Filter the data below, keeping only lines that contain "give".

PROVIDED DATA:
------------------------------------

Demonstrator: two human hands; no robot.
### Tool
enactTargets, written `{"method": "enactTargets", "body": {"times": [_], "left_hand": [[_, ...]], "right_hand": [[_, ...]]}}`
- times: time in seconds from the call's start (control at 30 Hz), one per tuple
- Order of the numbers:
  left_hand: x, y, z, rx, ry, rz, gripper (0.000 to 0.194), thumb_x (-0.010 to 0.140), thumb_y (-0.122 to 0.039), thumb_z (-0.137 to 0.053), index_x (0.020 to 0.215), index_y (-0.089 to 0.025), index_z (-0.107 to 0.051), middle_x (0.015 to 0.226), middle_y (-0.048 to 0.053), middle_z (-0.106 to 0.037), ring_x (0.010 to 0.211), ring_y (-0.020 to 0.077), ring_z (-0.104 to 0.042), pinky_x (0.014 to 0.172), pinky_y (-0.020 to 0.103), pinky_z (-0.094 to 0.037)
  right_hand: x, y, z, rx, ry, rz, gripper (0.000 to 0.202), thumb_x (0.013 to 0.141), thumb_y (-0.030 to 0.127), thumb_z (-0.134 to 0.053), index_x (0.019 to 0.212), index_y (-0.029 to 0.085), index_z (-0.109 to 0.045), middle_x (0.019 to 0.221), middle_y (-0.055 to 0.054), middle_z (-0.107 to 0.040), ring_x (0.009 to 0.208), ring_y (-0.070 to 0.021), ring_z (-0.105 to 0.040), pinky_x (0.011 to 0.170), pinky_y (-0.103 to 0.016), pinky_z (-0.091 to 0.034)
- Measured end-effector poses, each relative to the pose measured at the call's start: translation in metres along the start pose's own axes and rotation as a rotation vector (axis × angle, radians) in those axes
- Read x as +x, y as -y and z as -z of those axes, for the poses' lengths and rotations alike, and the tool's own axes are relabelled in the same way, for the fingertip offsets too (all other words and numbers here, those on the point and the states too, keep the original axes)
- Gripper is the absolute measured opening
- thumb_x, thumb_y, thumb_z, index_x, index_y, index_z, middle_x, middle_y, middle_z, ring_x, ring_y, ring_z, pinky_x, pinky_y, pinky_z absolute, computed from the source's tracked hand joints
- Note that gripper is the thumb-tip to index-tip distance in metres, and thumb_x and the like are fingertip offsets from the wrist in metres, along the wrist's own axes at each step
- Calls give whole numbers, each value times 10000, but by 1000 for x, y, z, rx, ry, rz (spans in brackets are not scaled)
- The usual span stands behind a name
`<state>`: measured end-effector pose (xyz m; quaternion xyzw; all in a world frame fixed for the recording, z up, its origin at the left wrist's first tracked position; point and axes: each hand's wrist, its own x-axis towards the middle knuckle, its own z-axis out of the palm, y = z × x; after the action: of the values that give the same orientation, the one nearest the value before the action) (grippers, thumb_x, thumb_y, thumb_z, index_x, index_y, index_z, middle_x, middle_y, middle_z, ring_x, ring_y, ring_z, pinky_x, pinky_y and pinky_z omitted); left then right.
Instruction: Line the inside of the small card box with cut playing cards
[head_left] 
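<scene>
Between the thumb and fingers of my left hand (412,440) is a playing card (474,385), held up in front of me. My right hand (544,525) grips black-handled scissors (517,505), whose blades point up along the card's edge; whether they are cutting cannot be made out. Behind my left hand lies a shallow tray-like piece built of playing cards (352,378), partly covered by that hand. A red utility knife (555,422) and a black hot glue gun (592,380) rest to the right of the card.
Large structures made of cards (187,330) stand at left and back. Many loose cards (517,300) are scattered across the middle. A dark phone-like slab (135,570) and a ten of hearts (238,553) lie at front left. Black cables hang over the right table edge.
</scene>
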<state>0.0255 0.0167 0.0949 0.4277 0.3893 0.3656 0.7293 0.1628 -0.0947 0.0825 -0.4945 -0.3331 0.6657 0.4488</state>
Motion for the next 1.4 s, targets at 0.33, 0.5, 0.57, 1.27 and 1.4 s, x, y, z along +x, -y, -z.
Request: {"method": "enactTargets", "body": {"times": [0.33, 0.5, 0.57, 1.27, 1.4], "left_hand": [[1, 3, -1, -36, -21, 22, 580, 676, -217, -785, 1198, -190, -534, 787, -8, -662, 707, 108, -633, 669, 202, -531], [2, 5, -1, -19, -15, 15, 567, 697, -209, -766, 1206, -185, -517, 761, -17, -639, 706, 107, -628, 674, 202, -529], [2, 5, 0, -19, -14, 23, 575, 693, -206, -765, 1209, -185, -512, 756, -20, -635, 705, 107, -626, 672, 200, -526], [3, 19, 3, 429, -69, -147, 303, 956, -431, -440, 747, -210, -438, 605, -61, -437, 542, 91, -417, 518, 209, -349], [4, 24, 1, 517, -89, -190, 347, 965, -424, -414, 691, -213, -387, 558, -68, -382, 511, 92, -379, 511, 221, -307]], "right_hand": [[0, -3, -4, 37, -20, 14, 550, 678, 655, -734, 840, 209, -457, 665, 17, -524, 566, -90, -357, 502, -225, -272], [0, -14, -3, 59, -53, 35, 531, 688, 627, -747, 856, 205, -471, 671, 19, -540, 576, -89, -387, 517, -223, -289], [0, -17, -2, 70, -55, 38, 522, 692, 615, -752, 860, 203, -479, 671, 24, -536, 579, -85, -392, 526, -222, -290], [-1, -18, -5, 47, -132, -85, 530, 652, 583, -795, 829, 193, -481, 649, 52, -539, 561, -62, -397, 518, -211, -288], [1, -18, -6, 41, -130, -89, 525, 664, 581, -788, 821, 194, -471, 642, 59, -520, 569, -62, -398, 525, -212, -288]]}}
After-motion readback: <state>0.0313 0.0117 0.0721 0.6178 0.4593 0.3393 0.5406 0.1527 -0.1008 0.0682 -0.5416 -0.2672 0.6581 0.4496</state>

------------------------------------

OUTPUT FOR THIS EXERCISE:
- Calls give whole numbers, each value times 10000, but by 1000 for x, y, z, rx, ry, rz (spans in brackets are not scaled)
`<state>`: measured end-effector pose (xyz m; quaternion xyzw; all in a world frame fixed for the recording, z up, its origin at the left wrist's first tracked position; point and axes: each hand's wrist, its own x-axis towards the middle knuckle, its own z-axis out of the palm, y = z × x; after the action: of the values that give the same orientation, the one nearest the value before the action) (grippers, thumb_x, thumb_y, thumb_z, index_x, index_y, index_z, middle_x, middle_y, middle_z, ring_x, ring_y, ring_z, pinky_x, pinky_y and pinky_z omitted); left then right.

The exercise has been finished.